Active Solar Heating
Using a solar collector to collect energy and heat domestic hot water.

Passive Solar Heating
Absorption of energy into a building which can circulate naturally around the building. Air is the fluid heated.

Solar Thermal Energy
Used at high temps where steam is produced which can drive a generator. Directly from the fluid or through a heat exchanger.

Question 6

What are the 3 main components of a solar thermal system?

Answer 6

1. A solar collector
2. An energy transfer system (via a heat transfer fluid).
3. Storage tank.

Question 7

Diagram of the direct loop or indirect loop system?

Answer 7

Look in Book (Parallelogram with a squiggly line)

Question 8

Describe a direct loop system in solar thermal?

Answer 8

The solar collector captures solar energy an transfers it to a HTF which may be water or antifreeze depending on climate.

This fluid is circulated through the system, transferring the thermal energy to the storage tank.

Used in warmer climates

Question 9

Describe a indirect loop system in solar thermal?

Answer 9

The solar collector captures solar energy an transfers it to a HTF which may be water or antifreeze depending on climate.

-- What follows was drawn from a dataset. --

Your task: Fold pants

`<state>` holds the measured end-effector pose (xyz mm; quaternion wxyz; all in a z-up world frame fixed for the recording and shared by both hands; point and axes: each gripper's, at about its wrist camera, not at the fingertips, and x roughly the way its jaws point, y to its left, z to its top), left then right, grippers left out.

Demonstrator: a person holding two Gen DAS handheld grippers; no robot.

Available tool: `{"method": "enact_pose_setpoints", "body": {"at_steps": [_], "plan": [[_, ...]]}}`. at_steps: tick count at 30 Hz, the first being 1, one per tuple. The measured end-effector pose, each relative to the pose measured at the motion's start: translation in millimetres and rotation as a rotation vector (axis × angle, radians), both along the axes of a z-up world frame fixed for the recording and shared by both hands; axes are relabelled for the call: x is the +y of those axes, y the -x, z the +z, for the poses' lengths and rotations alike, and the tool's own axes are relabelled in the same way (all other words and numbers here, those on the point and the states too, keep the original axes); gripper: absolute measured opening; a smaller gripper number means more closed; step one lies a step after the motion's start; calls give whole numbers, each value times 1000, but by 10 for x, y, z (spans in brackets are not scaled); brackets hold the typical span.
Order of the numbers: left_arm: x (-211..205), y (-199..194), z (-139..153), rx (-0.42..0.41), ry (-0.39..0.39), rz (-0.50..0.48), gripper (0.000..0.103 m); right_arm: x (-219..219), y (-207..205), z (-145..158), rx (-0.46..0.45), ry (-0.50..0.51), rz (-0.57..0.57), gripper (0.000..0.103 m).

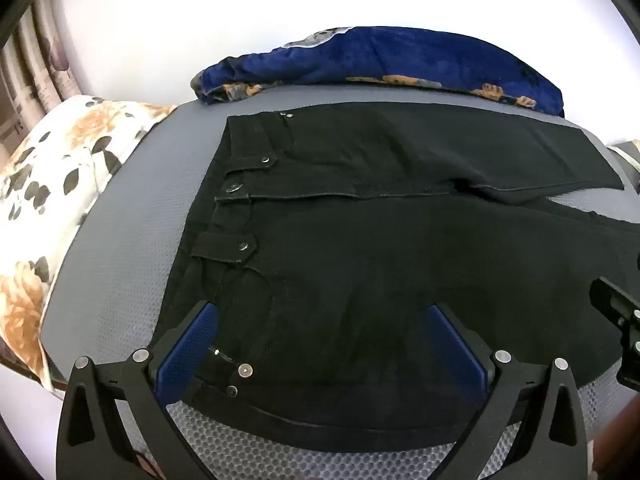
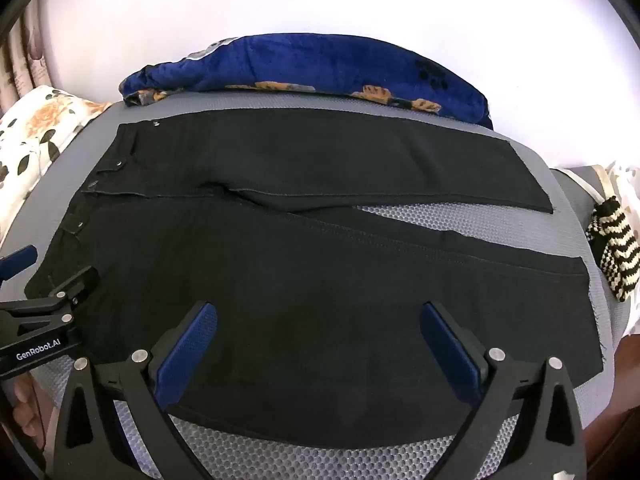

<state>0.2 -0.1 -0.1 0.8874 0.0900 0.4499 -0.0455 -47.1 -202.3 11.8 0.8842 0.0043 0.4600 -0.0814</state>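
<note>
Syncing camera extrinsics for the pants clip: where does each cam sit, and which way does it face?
Left wrist: on the left gripper, angled down at the waistband end of the black pants; own open fingers show, right gripper at the right edge.
Right wrist: on the right gripper, angled down at the near leg; open fingers, left gripper and a hand show.
Shared: pants, grey mat, blue blanket.

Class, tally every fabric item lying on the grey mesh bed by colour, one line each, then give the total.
Black pants: 1
Blue blanket: 1
White floral pillow: 1
Black-and-cream striped knit: 1
Total: 4
</note>
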Motion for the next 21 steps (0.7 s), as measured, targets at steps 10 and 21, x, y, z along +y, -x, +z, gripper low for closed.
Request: {"method": "enact_pose_setpoints", "body": {"at_steps": [10, 21], "plan": [[60, -57, -111, 54, 55, 12, 102, -30, -16, -21, 3, -15, 2, 101], [95, -54, -134, 46, 55, 7, 101, -31, -24, -23, 15, -7, -3, 101]]}}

This fluid is circulated through the system, transferring the thermal energy to the water in the tank via a heat exchanger.

Used in colder climates

Question 10

Describe a passive system?

Answer 10

When the heat transfer fluid is forced to circulate due to natural convection (thermal current) when heated.

When the fluid is heated its density decreases — a less dense fluid rises & cooler fluid sinks, making a natural convection current.

Solar panels that use this system are called thermosiphons.

Question 11

What are the benefits of a passive system?

Answer 11

The HTF receives energy quicker and rapidly increases temp so the flow rate due to convection is greater. Ensuring energy from the collector is rapidly transported to the storage tank as required on hot days.

No pumps are required reducing initial and running costs, also works in regions with little electricity supply.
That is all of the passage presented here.